Symptoms, which could be life-threatening, are recurrent vomiting, diarrhea and abdominal pain hours after eating meat.

There were more than 90,000 documented cases in the United States between 2017 and 2022.

“Evidence suggests that the reaction is primarily associated with the bite of the lone star tick (Ambylomma americanum) in the United States,” CDC said in a statement. “Cases are most prevalent in the southern, midwestern, and mid-Atlantic United States, overlapping the range of the lone star tick.
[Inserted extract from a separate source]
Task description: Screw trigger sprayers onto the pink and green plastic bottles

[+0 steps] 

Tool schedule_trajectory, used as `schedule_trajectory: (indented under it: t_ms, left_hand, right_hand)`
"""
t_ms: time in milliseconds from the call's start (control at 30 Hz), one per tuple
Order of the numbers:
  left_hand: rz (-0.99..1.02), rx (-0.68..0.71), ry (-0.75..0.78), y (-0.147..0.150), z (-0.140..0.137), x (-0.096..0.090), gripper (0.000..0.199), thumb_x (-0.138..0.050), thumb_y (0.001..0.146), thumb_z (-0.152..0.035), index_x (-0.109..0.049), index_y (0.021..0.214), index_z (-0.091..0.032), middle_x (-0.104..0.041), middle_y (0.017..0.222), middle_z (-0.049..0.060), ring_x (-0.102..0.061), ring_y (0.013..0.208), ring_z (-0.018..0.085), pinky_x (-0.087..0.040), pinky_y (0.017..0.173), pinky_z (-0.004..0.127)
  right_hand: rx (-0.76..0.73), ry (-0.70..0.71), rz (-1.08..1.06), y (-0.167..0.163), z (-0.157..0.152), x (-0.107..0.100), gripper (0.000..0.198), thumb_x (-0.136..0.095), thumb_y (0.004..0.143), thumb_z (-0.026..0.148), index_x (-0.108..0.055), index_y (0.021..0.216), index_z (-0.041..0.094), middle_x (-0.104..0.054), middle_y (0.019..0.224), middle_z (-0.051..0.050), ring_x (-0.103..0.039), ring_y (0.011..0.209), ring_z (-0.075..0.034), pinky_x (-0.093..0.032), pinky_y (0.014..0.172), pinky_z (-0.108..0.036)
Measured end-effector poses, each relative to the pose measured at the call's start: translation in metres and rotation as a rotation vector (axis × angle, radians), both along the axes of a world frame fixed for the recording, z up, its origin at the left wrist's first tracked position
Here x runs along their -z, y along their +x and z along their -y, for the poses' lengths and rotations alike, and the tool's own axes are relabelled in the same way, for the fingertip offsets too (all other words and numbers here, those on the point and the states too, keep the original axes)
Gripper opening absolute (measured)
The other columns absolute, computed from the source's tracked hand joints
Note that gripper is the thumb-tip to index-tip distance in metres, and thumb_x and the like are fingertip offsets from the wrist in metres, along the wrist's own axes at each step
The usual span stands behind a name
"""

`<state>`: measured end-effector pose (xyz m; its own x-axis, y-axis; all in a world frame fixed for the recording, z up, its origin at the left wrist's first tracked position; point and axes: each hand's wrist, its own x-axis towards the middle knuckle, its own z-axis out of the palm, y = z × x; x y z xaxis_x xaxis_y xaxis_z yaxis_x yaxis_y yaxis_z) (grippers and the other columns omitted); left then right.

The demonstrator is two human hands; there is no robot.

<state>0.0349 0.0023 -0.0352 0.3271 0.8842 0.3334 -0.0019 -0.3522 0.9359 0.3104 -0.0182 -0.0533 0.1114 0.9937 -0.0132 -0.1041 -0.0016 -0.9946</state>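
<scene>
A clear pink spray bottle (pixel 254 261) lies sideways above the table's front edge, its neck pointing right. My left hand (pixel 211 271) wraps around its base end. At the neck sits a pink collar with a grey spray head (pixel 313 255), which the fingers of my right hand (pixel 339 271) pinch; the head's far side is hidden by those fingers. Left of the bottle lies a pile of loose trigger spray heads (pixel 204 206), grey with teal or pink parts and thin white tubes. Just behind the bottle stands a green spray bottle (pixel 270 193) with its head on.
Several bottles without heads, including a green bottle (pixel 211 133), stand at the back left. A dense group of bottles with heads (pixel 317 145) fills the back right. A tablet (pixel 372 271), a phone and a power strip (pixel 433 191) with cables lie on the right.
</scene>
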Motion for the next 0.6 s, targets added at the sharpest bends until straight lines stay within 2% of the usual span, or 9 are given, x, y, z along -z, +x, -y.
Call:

No treatment or cure is currently available.”

Since diagnosis of AGS requires testing and a clinical exam and many who get sick don’t get tested, it’s estimated that as many as 450,000 people could have been affected by AGS since 2010.

“The number of suspected AGS cases in the United States has increased substantially since 2010, and states with established populations of lone star ticks are most affected, although suspected AGS cases were also identified in areas outside of this tick’s range,” the CDC statement said.

About 42% of healthcare providers have never heard if it and another 35% don’t know how to diagnose it, according to a survey by Porter Novelli Public Services.

According to the CDC, “The highest prevalences of suspected cases were found throughout a nearly contiguous region of the southern, midwestern, and mid-Atlantic United States, particularly parts of Oklahoma, Kansas, Arkansas, Missouri, Mississippi, Tennessee, Kentucky, Illinois, Indiana, North Carolina, Virginia, Maryland, and Delaware.”

The highest numbers of suspected cases were in Charlotte County, Va., with 12,273, and Muhlenberg County, Ky., with 6,107.

CDC advises clinicians to talk to patients about protecting themselves from tick bites.